» Material provided
■ ■ ■

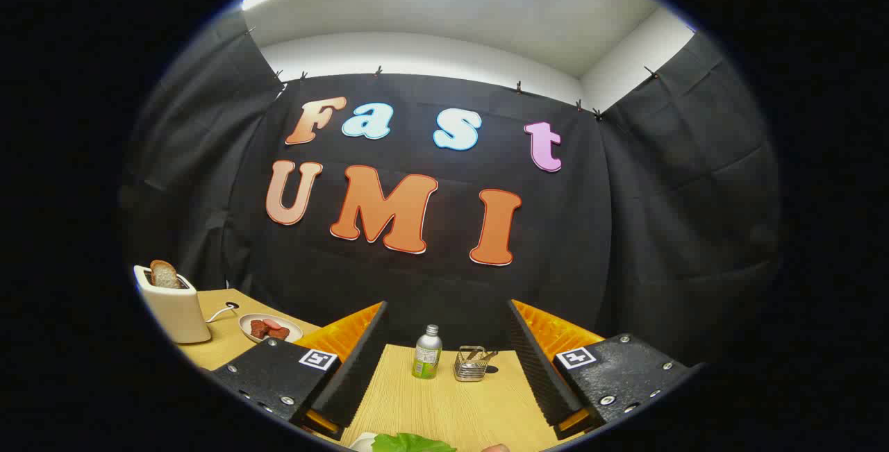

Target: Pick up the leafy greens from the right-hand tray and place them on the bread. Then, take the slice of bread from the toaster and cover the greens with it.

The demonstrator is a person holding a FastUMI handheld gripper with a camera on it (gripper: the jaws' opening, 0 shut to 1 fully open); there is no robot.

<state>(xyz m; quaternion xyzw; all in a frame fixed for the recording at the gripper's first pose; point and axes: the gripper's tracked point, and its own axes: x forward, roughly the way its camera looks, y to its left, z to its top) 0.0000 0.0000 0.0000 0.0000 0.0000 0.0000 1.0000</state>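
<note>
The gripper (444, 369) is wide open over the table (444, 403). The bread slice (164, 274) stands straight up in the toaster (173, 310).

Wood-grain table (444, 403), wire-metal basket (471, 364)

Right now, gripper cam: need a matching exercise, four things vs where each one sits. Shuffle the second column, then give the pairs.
Things:
1. bread slice
2. bottle
3. leafy greens
4. wire basket

Places:
A. low between the open fingers of the gripper, nearest the camera
B. standing up out of the white toaster
C. on the table beyond the fingers, just right of the bottle
D. on the table beyond the fingers, just left of the wire basket

Pairs: 1-B, 2-D, 3-A, 4-C
</note>
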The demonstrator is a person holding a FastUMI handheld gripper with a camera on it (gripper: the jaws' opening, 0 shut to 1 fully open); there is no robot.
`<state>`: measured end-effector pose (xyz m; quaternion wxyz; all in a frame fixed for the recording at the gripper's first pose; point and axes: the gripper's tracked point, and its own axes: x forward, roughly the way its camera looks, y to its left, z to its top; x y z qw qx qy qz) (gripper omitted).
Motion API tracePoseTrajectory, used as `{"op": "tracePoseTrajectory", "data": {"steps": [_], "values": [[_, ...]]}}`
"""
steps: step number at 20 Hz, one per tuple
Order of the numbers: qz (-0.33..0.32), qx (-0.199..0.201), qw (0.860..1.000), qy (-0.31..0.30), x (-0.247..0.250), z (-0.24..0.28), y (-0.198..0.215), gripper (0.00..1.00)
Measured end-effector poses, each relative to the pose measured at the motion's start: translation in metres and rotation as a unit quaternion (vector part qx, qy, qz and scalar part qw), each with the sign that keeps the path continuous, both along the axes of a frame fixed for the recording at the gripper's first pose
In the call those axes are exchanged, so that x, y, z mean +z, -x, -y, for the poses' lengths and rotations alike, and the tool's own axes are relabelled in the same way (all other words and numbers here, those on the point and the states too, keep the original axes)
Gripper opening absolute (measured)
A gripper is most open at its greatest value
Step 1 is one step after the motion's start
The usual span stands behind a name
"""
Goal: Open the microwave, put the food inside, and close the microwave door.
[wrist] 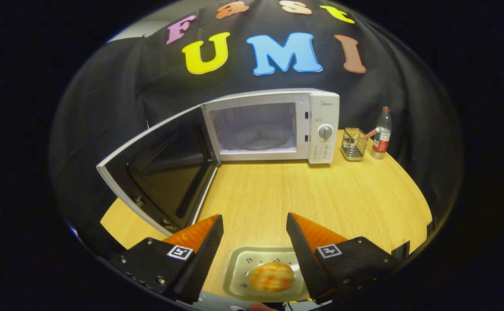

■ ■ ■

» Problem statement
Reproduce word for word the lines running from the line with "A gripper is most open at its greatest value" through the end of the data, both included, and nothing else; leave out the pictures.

» Answer to this problem
A gripper is most open at its greatest value
Step 1 is one step after the motion's start
The usual span stands behind a name
"""
Goal: Open the microwave, put the food inside, and close the microwave door.
[wrist] 

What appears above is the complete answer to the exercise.